Колдовство… Как назвать иначе? Оно было в смолистой свежести звездной ночи. Оно было в голосе Тани, несильном, с легкой хрипотцой, и, верно, оттого каким-то удивительно человечным, теплым. Она пела цыганские романсы, старые, наивные — о грусти, о любви. Я никогда не слышал их, и они показались мне откровением, столько было в них искреннего чувства, понятного мне.

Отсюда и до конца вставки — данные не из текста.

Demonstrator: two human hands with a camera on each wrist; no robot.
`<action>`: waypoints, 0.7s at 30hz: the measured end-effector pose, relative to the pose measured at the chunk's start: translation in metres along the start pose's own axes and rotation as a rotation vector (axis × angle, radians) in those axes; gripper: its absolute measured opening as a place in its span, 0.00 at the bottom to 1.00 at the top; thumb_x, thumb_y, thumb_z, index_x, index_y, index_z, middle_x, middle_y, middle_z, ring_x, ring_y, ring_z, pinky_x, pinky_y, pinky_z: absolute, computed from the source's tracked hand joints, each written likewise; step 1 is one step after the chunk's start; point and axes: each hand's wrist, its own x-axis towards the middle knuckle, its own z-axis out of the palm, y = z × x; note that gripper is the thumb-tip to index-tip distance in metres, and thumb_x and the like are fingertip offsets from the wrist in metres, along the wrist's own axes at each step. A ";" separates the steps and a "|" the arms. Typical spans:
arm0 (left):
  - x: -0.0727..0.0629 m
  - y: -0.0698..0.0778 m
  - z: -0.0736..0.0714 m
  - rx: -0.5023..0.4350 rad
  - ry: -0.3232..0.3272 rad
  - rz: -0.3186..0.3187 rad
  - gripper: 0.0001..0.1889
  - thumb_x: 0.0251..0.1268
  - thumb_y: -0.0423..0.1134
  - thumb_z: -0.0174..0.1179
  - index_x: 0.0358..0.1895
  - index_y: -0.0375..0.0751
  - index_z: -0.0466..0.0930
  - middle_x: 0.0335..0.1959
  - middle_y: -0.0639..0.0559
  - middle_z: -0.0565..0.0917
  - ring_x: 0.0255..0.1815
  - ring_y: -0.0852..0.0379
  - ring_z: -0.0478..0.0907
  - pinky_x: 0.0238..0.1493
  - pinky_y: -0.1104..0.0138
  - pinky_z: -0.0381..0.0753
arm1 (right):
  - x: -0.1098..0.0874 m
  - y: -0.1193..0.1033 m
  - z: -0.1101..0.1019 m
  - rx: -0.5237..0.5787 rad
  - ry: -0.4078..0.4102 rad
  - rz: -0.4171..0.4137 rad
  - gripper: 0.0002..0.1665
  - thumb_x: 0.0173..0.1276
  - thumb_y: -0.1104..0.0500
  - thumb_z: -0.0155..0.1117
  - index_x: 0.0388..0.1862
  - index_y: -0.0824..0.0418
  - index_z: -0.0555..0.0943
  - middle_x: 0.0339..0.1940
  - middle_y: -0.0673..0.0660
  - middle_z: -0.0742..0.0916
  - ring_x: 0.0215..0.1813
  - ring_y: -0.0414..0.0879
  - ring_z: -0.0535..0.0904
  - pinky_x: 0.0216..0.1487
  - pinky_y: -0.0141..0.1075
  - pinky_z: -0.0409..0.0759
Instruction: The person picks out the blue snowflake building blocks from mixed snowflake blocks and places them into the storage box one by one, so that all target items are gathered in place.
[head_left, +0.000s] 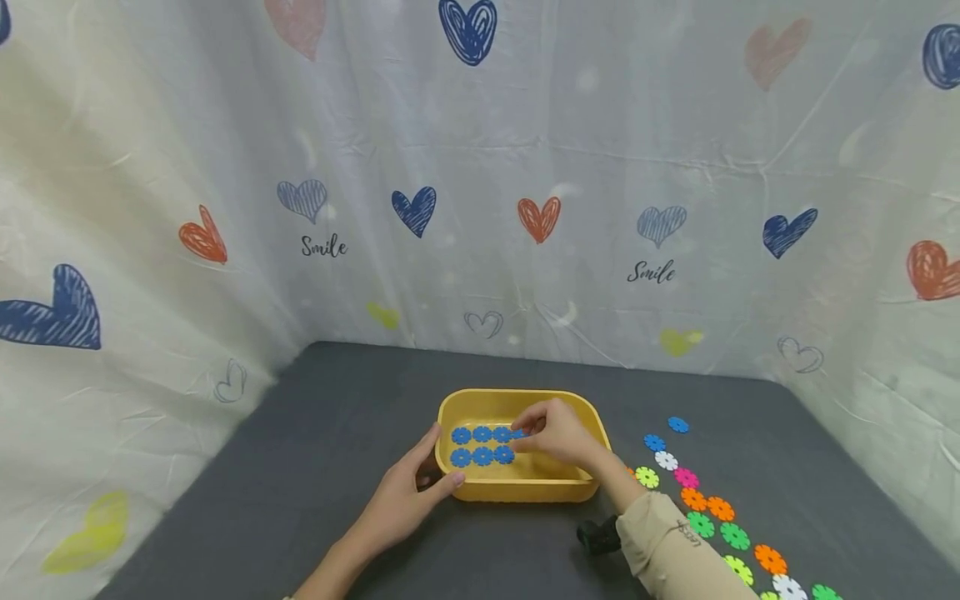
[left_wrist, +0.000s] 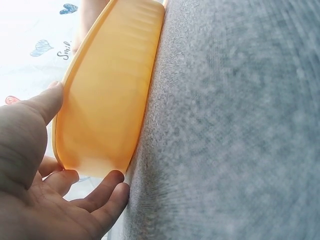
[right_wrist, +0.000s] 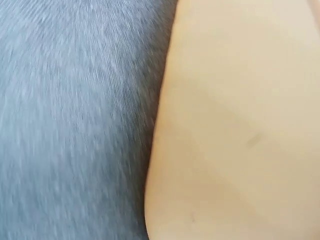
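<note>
A yellow plastic tray (head_left: 525, 492) stands on the dark grey table. My left hand (head_left: 408, 492) holds its left end, the thumb at the near corner and the fingers around the side. The left wrist view shows that hand (left_wrist: 45, 175) against the tray's outer wall (left_wrist: 105, 95). Inside, blue notched plastic discs (head_left: 482, 456) lie in two rows at the left. Over the tray's middle, my right hand (head_left: 558, 433) pinches another blue disc (head_left: 519, 434) at the right end of the far row, its fingers partly covering it. The right wrist view does not show the hand.
To the tray's right, loose notched discs in orange (head_left: 721, 508), green (head_left: 735, 536), white (head_left: 666, 460), pink (head_left: 686, 477) and blue (head_left: 678, 425) trail toward the near right. A black object (head_left: 598, 537) sits at the right wrist. A heart-printed curtain (head_left: 480, 275) hangs behind the table.
</note>
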 end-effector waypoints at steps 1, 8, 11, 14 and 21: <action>0.000 0.000 0.000 0.000 0.001 -0.004 0.45 0.65 0.54 0.65 0.79 0.42 0.52 0.75 0.45 0.60 0.58 0.52 0.76 0.55 0.51 0.77 | -0.001 0.001 -0.003 -0.002 0.007 0.003 0.13 0.55 0.61 0.79 0.39 0.65 0.88 0.35 0.56 0.87 0.36 0.45 0.80 0.38 0.39 0.80; 0.000 0.002 -0.001 -0.014 0.004 -0.007 0.46 0.64 0.54 0.66 0.79 0.42 0.52 0.75 0.44 0.61 0.56 0.52 0.77 0.56 0.50 0.76 | -0.012 0.006 -0.027 -0.014 0.034 0.058 0.14 0.57 0.59 0.78 0.41 0.63 0.88 0.33 0.50 0.85 0.35 0.48 0.79 0.32 0.40 0.79; 0.000 0.002 -0.001 -0.016 0.005 -0.014 0.46 0.64 0.54 0.66 0.79 0.42 0.52 0.75 0.45 0.61 0.56 0.52 0.77 0.56 0.50 0.76 | -0.018 0.007 -0.036 -0.010 0.037 0.066 0.14 0.58 0.57 0.78 0.42 0.62 0.88 0.33 0.49 0.85 0.36 0.49 0.79 0.31 0.40 0.78; 0.000 0.001 -0.001 -0.018 0.009 -0.012 0.46 0.64 0.53 0.66 0.79 0.43 0.52 0.75 0.46 0.60 0.56 0.54 0.77 0.56 0.50 0.76 | -0.023 0.008 -0.048 0.025 0.053 0.055 0.14 0.59 0.56 0.77 0.41 0.61 0.88 0.34 0.51 0.86 0.38 0.52 0.79 0.33 0.41 0.78; 0.001 -0.001 0.000 -0.005 0.010 0.009 0.46 0.64 0.53 0.66 0.79 0.42 0.52 0.75 0.46 0.60 0.57 0.53 0.77 0.56 0.51 0.76 | -0.040 0.018 -0.080 0.120 0.119 0.116 0.19 0.60 0.53 0.77 0.44 0.63 0.88 0.36 0.56 0.88 0.39 0.57 0.82 0.42 0.47 0.81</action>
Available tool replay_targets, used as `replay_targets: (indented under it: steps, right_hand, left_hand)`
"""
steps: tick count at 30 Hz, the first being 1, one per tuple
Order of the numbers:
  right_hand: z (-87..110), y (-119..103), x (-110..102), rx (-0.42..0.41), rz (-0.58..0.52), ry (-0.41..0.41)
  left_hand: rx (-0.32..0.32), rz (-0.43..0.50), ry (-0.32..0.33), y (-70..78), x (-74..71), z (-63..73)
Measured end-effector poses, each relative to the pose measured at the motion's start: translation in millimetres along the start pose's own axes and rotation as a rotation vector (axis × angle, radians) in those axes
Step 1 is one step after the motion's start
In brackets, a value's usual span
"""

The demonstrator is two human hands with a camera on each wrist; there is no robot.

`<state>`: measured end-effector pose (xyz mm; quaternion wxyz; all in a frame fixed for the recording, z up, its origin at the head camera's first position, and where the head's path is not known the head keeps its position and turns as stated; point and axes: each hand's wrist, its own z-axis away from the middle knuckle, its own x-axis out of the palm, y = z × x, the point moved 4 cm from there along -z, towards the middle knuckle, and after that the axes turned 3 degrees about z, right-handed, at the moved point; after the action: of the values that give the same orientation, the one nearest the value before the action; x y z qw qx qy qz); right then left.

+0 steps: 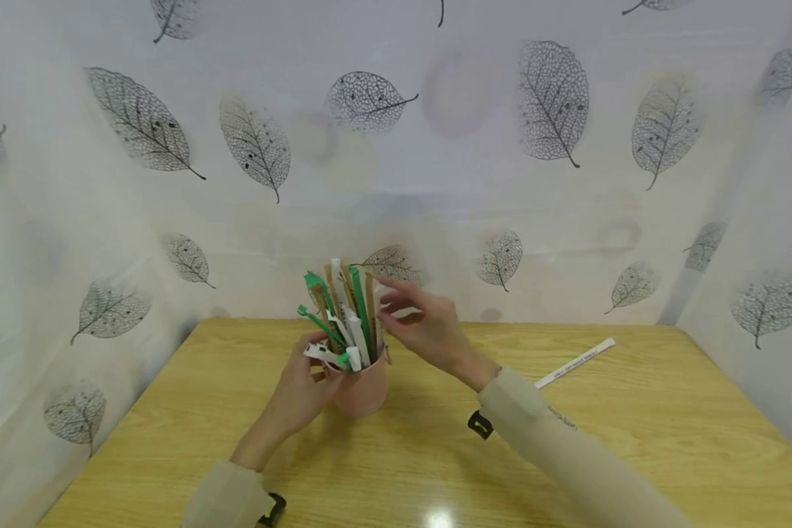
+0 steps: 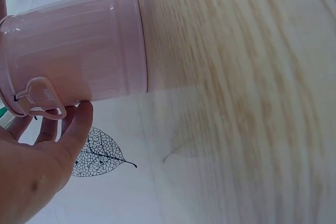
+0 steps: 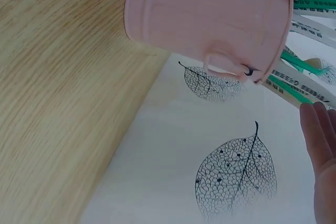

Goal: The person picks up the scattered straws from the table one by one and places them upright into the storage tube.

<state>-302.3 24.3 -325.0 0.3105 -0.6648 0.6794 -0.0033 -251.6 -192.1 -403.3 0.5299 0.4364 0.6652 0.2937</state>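
A small pink bucket (image 1: pixel 361 392) with side loops stands on the table, packed with narrow straw-like sticks (image 1: pixel 359 319) in white, green and brown printed wrappers. My left hand (image 1: pixel 303 389) grips the bucket at its left rim. In the left wrist view its fingers (image 2: pixel 79 124) lie against the wall near the pink loop handle (image 2: pixel 44 98). At the right side of the bunch is my right hand (image 1: pixel 422 323), its thumb and fingers parted around the outermost sticks. The right wrist view shows its extended fingers (image 3: pixel 315 135) right at the wrapped sticks (image 3: pixel 310 90).
One loose white printed stick (image 1: pixel 576 363) lies on the wooden table (image 1: pixel 633 440) to the right, beyond my right forearm. Behind the table's far edge hangs a pale curtain (image 1: pixel 462 205) patterned with dark leaves. Small black devices (image 1: pixel 480 424) sit by both sleeves.
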Motion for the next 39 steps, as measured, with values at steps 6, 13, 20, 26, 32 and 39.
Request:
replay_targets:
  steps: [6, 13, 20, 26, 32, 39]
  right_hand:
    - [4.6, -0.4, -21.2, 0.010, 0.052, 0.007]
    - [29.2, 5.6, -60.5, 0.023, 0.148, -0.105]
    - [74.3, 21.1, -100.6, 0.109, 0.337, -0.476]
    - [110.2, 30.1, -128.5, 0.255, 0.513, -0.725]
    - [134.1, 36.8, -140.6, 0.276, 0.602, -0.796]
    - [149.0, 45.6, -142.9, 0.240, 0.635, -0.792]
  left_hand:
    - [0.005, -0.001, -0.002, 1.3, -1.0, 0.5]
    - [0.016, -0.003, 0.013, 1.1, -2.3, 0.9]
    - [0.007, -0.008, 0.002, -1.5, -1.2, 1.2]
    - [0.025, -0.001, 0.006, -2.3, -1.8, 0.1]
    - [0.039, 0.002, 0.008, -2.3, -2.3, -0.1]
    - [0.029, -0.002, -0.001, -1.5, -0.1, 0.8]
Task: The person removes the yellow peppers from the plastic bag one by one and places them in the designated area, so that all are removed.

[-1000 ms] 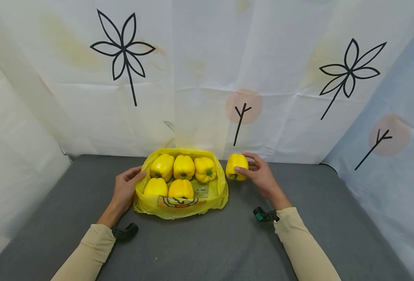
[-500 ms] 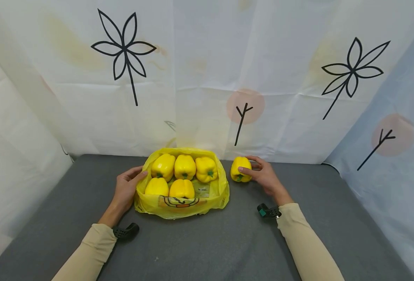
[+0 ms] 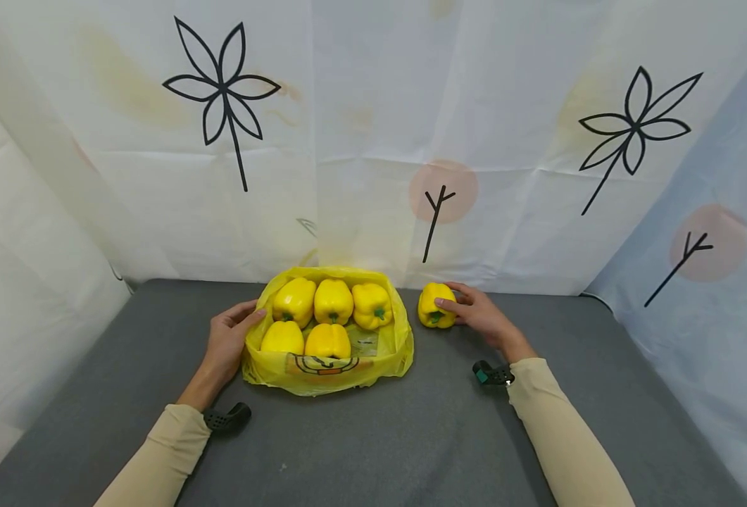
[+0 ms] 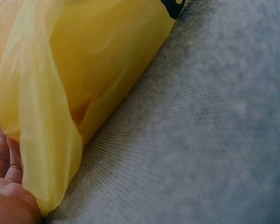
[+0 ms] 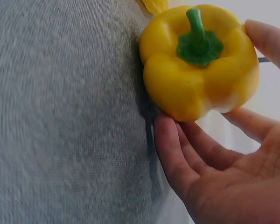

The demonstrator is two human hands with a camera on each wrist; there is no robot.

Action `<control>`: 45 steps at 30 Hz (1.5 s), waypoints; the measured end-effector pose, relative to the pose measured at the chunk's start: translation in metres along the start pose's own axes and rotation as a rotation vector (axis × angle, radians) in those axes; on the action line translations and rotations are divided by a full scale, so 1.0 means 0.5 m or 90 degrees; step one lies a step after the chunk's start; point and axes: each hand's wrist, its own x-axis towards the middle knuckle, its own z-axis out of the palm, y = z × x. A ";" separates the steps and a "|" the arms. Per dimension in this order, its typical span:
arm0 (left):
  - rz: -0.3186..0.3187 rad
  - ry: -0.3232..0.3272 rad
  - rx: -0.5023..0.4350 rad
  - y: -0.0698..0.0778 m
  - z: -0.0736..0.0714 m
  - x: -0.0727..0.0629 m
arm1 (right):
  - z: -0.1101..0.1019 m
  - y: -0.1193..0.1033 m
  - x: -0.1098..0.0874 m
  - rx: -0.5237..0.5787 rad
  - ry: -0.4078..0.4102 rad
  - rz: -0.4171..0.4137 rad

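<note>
A yellow plastic bag stands wide open on the dark grey table, with several yellow bell peppers in two rows inside. My left hand holds the bag's left side, its thumb at the rim; the left wrist view shows fingers behind the plastic. To the right of the bag, one more yellow bell pepper sits on the table, apart from it. My right hand holds this pepper from the right between thumb and fingers. Its green stem faces the right wrist camera.
Grey cloth covers the table. A white curtain with printed flowers rises along the back edge, and other curtains close off both sides. Each wrist wears a black strap.
My right hand has carried the single pepper a short way right, away from the bag, and it now rests on the table. The left hand and the bag have stayed put.
</note>
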 end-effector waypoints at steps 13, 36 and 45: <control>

Я сидел опустив голову, боялся смотреть туда, где, свободно облокотясь на крышку рояля, Таня пела о любви. Я догадывался, гоня прочь эту догадку, борясь с ней, догадывался, что она поет для меня, что она весь вечер для меня пела, только, как она сказала, никто ее не слышал.
…Пахомыч долго не впускал меня во двор. Заспанный и злющий, он, наконец, громыхнув замком, приоткрыл ворота, впустил, обругал:
— Шатун, покоя нет шалавому…
Мать спала или делала вид, что спит. Было душно в нашей комнатенке. Я сел на подоконнике. Был таким, как всегда, наш двор, с шорохами, мявом пестрого кота, с железной трубой мусорной печи, чернеющей в высоком звездном небе.
Был я таким же — те же руки, ноги, голова. Что же тогда изменилось? Почему я, заводской парень Колька Коноплев, выросший в этом дворе, не знающий вовсе, что такое Нефертити, горланящий на демонстрациях боевые комсомольские песни, грущу сейчас на подоконнике о том, что скоро наступит солнечный день, что там над черной трубой уже светлеет небо?
Как еще далеко до вечера…
«Что вы делаете завтра вечером? — спросила Таня, когда мы подъехали к большому сонному дому со светящимся номерком «8», в Мансуровском переулке. — Здесь я живу, совсем одна, всегда одна… Четвертый этаж, квартира двенадцать… Заходите завтра, Коля, поскучаем вместе!»
Часа два я проспал, и вчерашнего колдовства как не бывало. Перед работой успел сбегать к Москве-реке. Было холодновато, с туманцем, вода и вовсе показалась ледяной. Но я отлично поплавал, потом докрасна, до жара растерся полотенцем.
— Никаких Мансуровских! Верно, Наташка?
Стало радостно, когда подумал: скоро, теперь уж вовсе скоро вернется Наташка из своих несчастных Вяземок. Пойду встречать, цветов накуплю, они сейчас на рынке дешевые. И пускай все смотрят, что нам стыдиться? Наталья, конечно, застесняется, запрячет цветы куда-нибудь с глаз подальше, еще поругает, пожалуй: «Мещанство! Кто тебя надоумил?..» Но сама будет рада, я знаю.